**WORK REQUIRED:** Return each line below exactly as it reads, and omit any image in it.

[Source data]
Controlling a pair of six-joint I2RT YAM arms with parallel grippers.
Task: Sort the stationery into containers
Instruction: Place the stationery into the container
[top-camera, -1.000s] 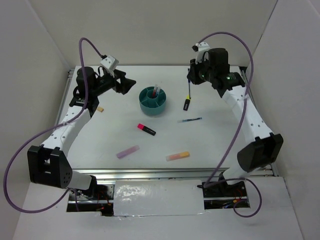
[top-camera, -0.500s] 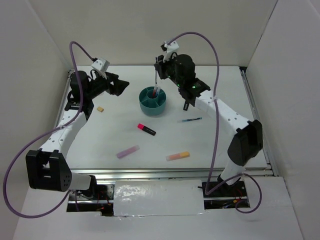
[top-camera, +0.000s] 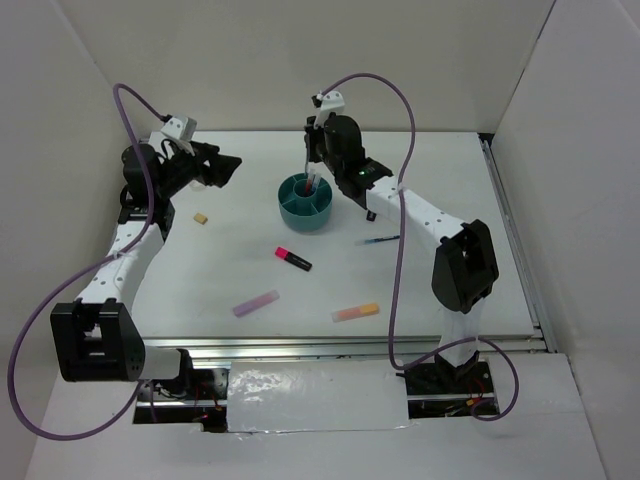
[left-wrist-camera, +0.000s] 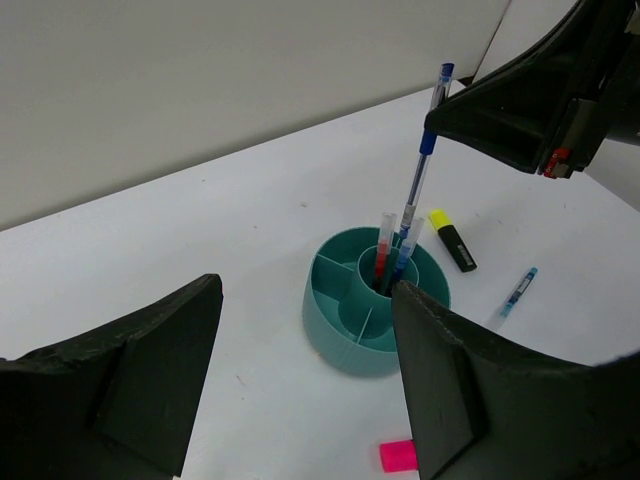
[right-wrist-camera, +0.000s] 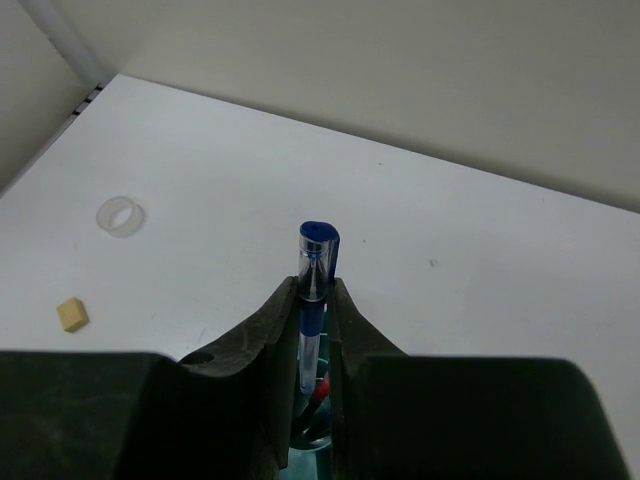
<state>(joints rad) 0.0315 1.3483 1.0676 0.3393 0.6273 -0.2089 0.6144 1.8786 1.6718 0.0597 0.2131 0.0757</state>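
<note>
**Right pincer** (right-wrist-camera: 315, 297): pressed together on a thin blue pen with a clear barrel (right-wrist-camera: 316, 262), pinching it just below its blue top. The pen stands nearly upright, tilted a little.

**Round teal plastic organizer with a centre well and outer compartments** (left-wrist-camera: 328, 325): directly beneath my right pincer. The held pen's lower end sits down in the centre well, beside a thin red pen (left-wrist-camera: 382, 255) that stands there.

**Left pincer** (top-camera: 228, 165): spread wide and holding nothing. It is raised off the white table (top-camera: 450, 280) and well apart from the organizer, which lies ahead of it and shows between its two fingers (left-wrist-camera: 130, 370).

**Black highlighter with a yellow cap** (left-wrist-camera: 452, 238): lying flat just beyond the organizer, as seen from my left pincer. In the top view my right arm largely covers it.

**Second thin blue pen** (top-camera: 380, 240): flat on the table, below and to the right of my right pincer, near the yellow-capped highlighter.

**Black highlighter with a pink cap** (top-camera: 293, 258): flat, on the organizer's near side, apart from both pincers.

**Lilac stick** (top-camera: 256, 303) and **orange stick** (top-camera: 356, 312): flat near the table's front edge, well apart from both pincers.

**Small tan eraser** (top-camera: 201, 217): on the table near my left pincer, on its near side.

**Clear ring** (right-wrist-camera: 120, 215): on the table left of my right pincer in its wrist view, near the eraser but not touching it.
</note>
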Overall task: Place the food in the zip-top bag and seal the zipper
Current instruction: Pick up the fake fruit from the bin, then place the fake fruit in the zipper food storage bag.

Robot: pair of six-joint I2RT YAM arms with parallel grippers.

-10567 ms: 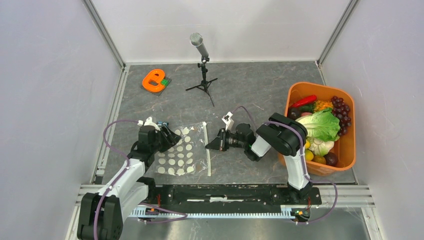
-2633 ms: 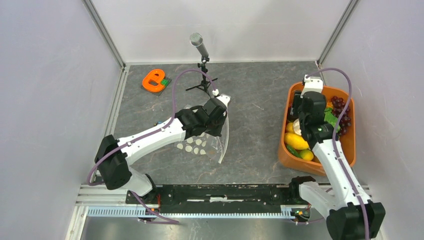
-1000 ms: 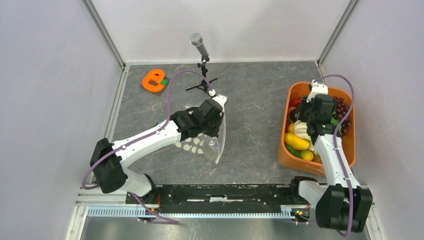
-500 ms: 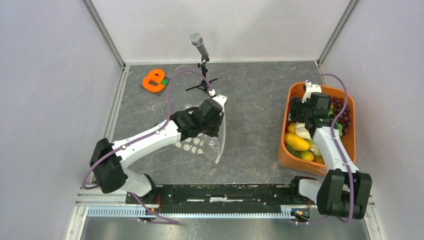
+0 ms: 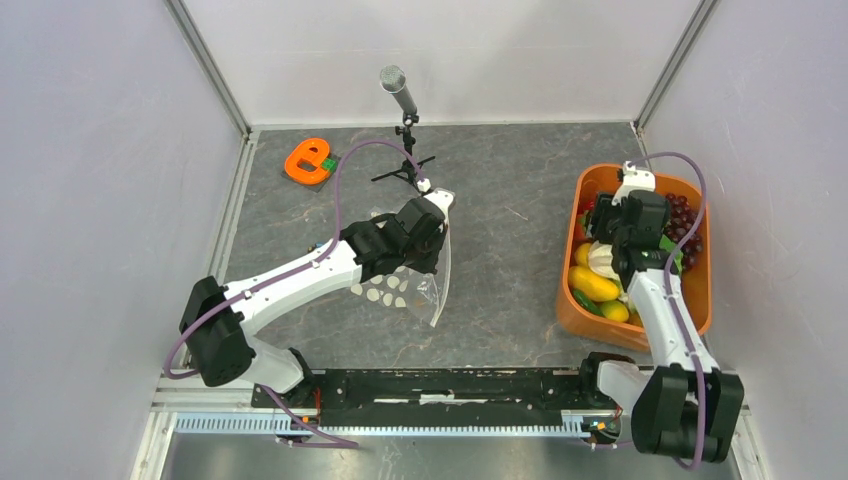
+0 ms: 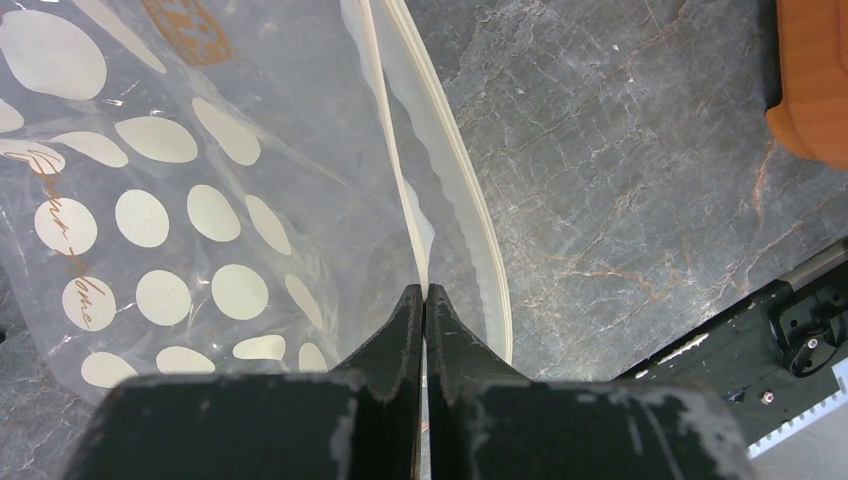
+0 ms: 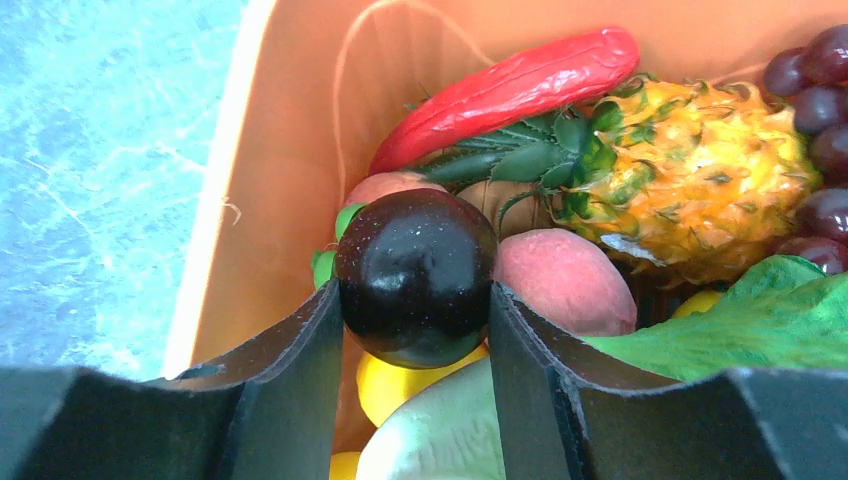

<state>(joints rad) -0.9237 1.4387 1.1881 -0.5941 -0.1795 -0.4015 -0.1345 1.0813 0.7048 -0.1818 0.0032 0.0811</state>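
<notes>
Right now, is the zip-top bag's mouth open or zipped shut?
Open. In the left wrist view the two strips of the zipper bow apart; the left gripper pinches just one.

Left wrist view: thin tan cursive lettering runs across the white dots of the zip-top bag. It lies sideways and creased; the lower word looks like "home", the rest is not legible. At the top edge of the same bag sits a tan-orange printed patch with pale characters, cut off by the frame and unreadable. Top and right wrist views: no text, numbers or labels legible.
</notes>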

**SOLUTION TO THE PROBLEM:**
Controlling a pair of six-joint I2RT YAM arms with parallel grippers.
Task: Sort the stationery into containers
Instruction: Place the stationery into the container
[top-camera, -1.000s] 
[top-camera, -0.500s] 
[top-camera, +0.000s] 
[left-wrist-camera, +0.000s] 
[right-wrist-camera, +0.000s] 
<state>(joints rad) 0.0315 1.3483 1.0676 0.3393 0.6273 -0.2089 0.6144 1.8786 1.6718 0.0597 0.2131 0.0757</state>
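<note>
**Right pincer** (right-wrist-camera: 315, 297): pressed together on a thin blue pen with a clear barrel (right-wrist-camera: 316, 262), pinching it just below its blue top. The pen stands nearly upright, tilted a little.

**Round teal plastic organizer with a centre well and outer compartments** (left-wrist-camera: 328, 325): directly beneath my right pincer. The held pen's lower end sits down in the centre well, beside a thin red pen (left-wrist-camera: 382, 255) that stands there.

**Left pincer** (top-camera: 228, 165): spread wide and holding nothing. It is raised off the white table (top-camera: 450, 280) and well apart from the organizer, which lies ahead of it and shows between its two fingers (left-wrist-camera: 130, 370).

**Black highlighter with a yellow cap** (left-wrist-camera: 452, 238): lying flat just beyond the organizer, as seen from my left pincer. In the top view my right arm largely covers it.

**Second thin blue pen** (top-camera: 380, 240): flat on the table, below and to the right of my right pincer, near the yellow-capped highlighter.

**Black highlighter with a pink cap** (top-camera: 293, 258): flat, on the organizer's near side, apart from both pincers.

**Lilac stick** (top-camera: 256, 303) and **orange stick** (top-camera: 356, 312): flat near the table's front edge, well apart from both pincers.

**Small tan eraser** (top-camera: 201, 217): on the table near my left pincer, on its near side.

**Clear ring** (right-wrist-camera: 120, 215): on the table left of my right pincer in its wrist view, near the eraser but not touching it.
</note>
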Overall task: Place the food in the zip-top bag and seal the zipper
Current instruction: Pick up the fake fruit from the bin, then place the fake fruit in the zipper food storage bag.

Robot: pair of six-joint I2RT YAM arms with parallel grippers.

-10567 ms: 
-2633 ms: 
-1000 ms: 
-500 ms: 
+0 ms: 
+0 ms: 
+0 ms: 

<state>(joints rad) -0.9237 1.4387 1.1881 -0.5941 -0.1795 -0.4015 -0.1345 1.0813 0.7048 -0.1818 0.0032 0.0811</state>
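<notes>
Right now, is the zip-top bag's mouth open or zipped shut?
Open. In the left wrist view the two strips of the zipper bow apart; the left gripper pinches just one.

Left wrist view: thin tan cursive lettering runs across the white dots of the zip-top bag. It lies sideways and creased; the lower word looks like "home", the rest is not legible. At the top edge of the same bag sits a tan-orange printed patch with pale characters, cut off by the frame and unreadable. Top and right wrist views: no text, numbers or labels legible.
</notes>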

This exercise is now fully answered.